The response must match the data below exactly, line for line.

------ Provided records ------

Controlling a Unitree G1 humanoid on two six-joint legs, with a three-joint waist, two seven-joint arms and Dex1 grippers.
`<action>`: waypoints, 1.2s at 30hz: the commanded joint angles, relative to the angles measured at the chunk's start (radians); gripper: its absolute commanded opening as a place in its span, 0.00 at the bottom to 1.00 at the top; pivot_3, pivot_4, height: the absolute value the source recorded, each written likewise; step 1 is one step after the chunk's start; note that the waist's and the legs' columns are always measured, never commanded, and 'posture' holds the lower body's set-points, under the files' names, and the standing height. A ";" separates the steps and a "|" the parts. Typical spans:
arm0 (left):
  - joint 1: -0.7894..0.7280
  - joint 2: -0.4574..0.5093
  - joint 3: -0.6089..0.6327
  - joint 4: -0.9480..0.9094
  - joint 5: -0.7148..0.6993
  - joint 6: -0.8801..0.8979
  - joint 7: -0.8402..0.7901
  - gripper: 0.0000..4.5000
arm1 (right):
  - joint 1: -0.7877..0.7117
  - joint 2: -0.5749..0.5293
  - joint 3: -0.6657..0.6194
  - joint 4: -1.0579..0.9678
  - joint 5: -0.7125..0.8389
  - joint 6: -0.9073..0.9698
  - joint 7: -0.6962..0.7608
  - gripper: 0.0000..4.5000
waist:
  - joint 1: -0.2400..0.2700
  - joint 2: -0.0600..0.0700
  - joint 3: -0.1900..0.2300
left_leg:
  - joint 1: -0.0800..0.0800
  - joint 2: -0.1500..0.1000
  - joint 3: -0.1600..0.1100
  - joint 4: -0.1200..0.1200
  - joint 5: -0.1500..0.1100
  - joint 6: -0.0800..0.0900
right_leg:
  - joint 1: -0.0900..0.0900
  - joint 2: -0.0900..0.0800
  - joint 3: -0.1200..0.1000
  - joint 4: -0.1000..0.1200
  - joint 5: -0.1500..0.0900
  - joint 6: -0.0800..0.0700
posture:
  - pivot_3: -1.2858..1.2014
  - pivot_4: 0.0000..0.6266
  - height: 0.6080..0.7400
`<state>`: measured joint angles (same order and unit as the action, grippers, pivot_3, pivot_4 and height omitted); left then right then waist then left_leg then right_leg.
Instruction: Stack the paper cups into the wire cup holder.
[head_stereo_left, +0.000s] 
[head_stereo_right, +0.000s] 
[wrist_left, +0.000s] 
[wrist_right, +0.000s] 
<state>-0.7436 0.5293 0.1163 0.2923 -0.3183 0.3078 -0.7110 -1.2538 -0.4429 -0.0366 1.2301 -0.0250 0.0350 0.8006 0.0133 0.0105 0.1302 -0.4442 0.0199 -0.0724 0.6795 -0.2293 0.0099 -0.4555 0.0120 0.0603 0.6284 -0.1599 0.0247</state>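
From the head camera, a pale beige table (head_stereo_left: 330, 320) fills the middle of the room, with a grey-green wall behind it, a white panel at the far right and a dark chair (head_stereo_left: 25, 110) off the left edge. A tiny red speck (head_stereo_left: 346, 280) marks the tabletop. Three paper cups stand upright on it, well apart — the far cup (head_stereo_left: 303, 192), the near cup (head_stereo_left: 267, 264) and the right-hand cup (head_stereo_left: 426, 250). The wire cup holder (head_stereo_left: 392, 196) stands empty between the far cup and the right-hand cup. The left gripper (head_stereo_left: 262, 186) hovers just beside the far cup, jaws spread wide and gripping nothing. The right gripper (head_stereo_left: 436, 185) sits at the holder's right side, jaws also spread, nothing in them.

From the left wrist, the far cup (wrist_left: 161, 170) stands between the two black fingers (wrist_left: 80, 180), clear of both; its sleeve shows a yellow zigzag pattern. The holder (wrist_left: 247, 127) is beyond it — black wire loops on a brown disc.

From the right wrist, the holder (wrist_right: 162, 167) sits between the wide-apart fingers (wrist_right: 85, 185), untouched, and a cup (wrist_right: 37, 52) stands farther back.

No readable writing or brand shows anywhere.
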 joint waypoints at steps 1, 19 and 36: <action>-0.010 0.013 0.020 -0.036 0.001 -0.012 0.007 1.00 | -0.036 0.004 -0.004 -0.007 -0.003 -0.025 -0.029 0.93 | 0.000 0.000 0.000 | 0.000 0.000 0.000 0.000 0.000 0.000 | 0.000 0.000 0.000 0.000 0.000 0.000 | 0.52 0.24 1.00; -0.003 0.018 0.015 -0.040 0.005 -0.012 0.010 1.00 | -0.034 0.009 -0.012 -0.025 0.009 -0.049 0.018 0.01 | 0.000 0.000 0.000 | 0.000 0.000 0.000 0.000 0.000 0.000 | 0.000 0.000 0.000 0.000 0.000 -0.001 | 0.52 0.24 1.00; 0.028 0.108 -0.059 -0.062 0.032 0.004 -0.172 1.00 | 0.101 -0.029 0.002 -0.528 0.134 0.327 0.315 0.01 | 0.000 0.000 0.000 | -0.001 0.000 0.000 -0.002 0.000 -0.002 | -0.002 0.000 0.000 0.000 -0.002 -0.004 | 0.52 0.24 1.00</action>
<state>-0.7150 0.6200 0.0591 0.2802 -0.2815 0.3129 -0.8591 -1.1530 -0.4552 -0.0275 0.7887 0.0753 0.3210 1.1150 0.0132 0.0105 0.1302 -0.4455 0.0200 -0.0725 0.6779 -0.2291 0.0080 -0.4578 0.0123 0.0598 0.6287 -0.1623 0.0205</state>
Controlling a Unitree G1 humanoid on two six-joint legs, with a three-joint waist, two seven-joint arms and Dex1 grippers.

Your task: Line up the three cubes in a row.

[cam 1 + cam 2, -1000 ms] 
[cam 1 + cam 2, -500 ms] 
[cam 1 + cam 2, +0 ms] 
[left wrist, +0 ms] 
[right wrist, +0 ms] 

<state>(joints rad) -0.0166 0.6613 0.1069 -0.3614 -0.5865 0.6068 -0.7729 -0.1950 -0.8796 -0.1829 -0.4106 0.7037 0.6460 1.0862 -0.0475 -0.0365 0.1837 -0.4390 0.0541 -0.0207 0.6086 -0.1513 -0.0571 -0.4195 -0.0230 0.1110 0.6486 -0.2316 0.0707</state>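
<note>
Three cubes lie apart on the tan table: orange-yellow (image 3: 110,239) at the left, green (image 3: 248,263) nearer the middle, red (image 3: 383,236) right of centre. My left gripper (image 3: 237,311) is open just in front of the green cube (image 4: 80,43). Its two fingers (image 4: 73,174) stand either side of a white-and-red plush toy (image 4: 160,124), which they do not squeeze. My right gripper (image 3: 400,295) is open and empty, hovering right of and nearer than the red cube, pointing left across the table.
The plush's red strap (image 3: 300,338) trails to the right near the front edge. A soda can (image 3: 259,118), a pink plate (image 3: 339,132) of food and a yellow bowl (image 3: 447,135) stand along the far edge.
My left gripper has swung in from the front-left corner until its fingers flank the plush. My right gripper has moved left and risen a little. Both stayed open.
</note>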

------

# Problem solution:
Controlling a Unitree G1 humanoid on two six-joint legs, with a three-joint waist, two seven-joint arms and Dex1 grippers.
`<action>`: waypoints, 1.2s at 30hz: the commanded joint angles, relative to the angles measured at the chunk's start (radians); gripper: its absolute commanded opening as a place in its span, 0.00 at the bottom to 1.00 at the top; pivot_3, pivot_4, height: the absolute value the source recorded, each written likewise; step 1 is one step after the chunk's start; note that the waist's and the legs' columns are always measured, never commanded, and 'posture' holds the lower body's set-points, under the files' names, and the standing height. A ";" separates the steps and a "|" the parts. Typical spans:
arm0 (left):
  - joint 1: -0.7894..0.7280
  - joint 2: -0.4574..0.5093
  - joint 3: -0.6089..0.6327
  - joint 4: -0.9480..0.9094
  - joint 5: -0.7148..0.6993
  - joint 6: -0.8801..0.8979
  - joint 7: -0.8402..0.7901
  - gripper: 0.0000..4.5000
arm1 (right):
  - joint 1: -0.7877..0.7117
  - joint 2: -0.5749..0.5293
  - joint 3: -0.6657..0.6194
  - joint 4: -1.0579..0.9678
  - joint 5: -0.7125..0.8389
  - joint 6: -0.9073..0.9698
  - joint 7: -0.6962..0.7608
  - gripper: 0.0000..4.5000
waist:
  - joint 1: -0.2400..0.2700
  - joint 2: -0.0600..0.0700
  - joint 3: -0.1900..0.2300
left_leg:
  - joint 1: -0.0800..0.0800
  - joint 2: -0.1500..0.1000
  - joint 3: -0.1600..0.1100
  - joint 4: -0.1200..0.1200
  - joint 5: -0.1500..0.1100
  - joint 6: -0.0800..0.0900
right_leg:
  - joint 1: -0.0900..0.0900
  - joint 2: -0.0900..0.0800
  - joint 3: -0.1200..0.1000
  - joint 4: -0.1000..0.1200
  - joint 5: -0.1500..0.0900
  - joint 6: -0.0800..0.0700
posture:
  - pivot_3: -1.2858..1.2014
  - pivot_4: 0.0000..0.6266
  - height: 0.6080..0.7400
`<state>`: measured joint angles (same order and unit as the action, grippers, pivot_3, pivot_4 and height omitted); left then right then waist then left_leg then right_leg.
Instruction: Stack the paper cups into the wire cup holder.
[head_stereo_left, +0.000s] 
[head_stereo_right, +0.000s] 
[wrist_left, +0.000s] 
[wrist_right, +0.000s] 
<state>-0.7436 0.5293 0.1163 0.2923 -0.3183 0.3078 -0.7110 -1.2538 -0.4429 -0.0366 1.2301 -0.0250 0.0350 0.8006 0.0133 0.0105 0.1302 -0.4442 0.0199 -0.0724 0.6795 -0.2293 0.0099 -0.4555 0.0120 0.0603 0.6284 -0.1599 0.0247</state>
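From the head camera, a pale beige table (head_stereo_left: 330, 320) fills the middle of the room, with a grey-green wall behind it, a white panel at the far right and a dark chair (head_stereo_left: 25, 110) off the left edge. A tiny red speck (head_stereo_left: 346, 280) marks the tabletop. Three paper cups stand upright on it, well apart — the far cup (head_stereo_left: 303, 192), the near cup (head_stereo_left: 267, 264) and the right-hand cup (head_stereo_left: 426, 250). The wire cup holder (head_stereo_left: 392, 196) stands empty between the far cup and the right-hand cup. The left gripper (head_stereo_left: 262, 186) hovers just beside the far cup, jaws spread wide and gripping nothing. The right gripper (head_stereo_left: 436, 185) sits at the holder's right side, jaws also spread, nothing in them.

From the left wrist, the far cup (wrist_left: 161, 170) stands between the two black fingers (wrist_left: 80, 180), clear of both; its sleeve shows a yellow zigzag pattern. The holder (wrist_left: 247, 127) is beyond it — black wire loops on a brown disc.

From the right wrist, the holder (wrist_right: 162, 167) sits between the wide-apart fingers (wrist_right: 85, 185), untouched, and a cup (wrist_right: 37, 52) stands farther back.

No readable writing or brand shows anywhere.
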 joint waypoints at steps 1, 19 and 36: <action>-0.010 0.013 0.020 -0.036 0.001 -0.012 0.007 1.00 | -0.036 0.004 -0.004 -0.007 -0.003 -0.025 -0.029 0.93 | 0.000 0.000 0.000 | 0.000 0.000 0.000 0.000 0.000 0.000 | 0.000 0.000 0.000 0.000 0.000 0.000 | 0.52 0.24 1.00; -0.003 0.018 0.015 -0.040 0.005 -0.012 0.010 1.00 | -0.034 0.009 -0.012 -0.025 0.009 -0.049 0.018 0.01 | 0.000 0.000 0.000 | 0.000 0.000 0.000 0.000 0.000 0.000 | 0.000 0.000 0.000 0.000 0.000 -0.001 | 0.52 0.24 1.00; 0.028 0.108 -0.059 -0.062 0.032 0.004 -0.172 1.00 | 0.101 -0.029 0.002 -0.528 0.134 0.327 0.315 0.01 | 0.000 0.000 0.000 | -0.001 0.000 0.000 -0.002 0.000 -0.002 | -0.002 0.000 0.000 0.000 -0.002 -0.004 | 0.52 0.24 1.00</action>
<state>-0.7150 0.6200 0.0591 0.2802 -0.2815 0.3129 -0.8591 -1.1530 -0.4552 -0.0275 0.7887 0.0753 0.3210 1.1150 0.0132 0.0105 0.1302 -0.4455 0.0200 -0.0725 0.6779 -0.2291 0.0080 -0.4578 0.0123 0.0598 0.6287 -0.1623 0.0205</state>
Controlling a Unitree G1 humanoid on two six-joint legs, with a three-joint waist, two seven-joint arms and Dex1 grippers.

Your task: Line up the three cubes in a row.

[cam 1 + cam 2, -1000 ms] 
[cam 1 + cam 2, -500 ms] 
[cam 1 + cam 2, +0 ms] 
[left wrist, +0 ms] 
[right wrist, +0 ms] 

<state>(joints rad) -0.0166 0.6613 0.1069 -0.3614 -0.5865 0.6068 -0.7729 -0.1950 -0.8796 -0.1829 -0.4106 0.7037 0.6460 1.0862 -0.0475 -0.0365 0.1837 -0.4390 0.0541 -0.0207 0.6086 -0.1513 -0.0571 -0.4195 -0.0230 0.1110 0.6486 -0.2316 0.0707</state>
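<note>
Three cubes lie apart on the tan table: orange-yellow (image 3: 110,239) at the left, green (image 3: 248,263) nearer the middle, red (image 3: 383,236) right of centre. My left gripper (image 3: 237,311) is open just in front of the green cube (image 4: 80,43). Its two fingers (image 4: 73,174) stand either side of a white-and-red plush toy (image 4: 160,124), which they do not squeeze. My right gripper (image 3: 400,295) is open and empty, hovering right of and nearer than the red cube, pointing left across the table.
The plush's red strap (image 3: 300,338) trails to the right near the front edge. A soda can (image 3: 259,118), a pink plate (image 3: 339,132) of food and a yellow bowl (image 3: 447,135) stand along the far edge.
My left gripper has swung in from the front-left corner until its fingers flank the plush. My right gripper has moved left and risen a little. Both stayed open.
</note>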

The response is now finished.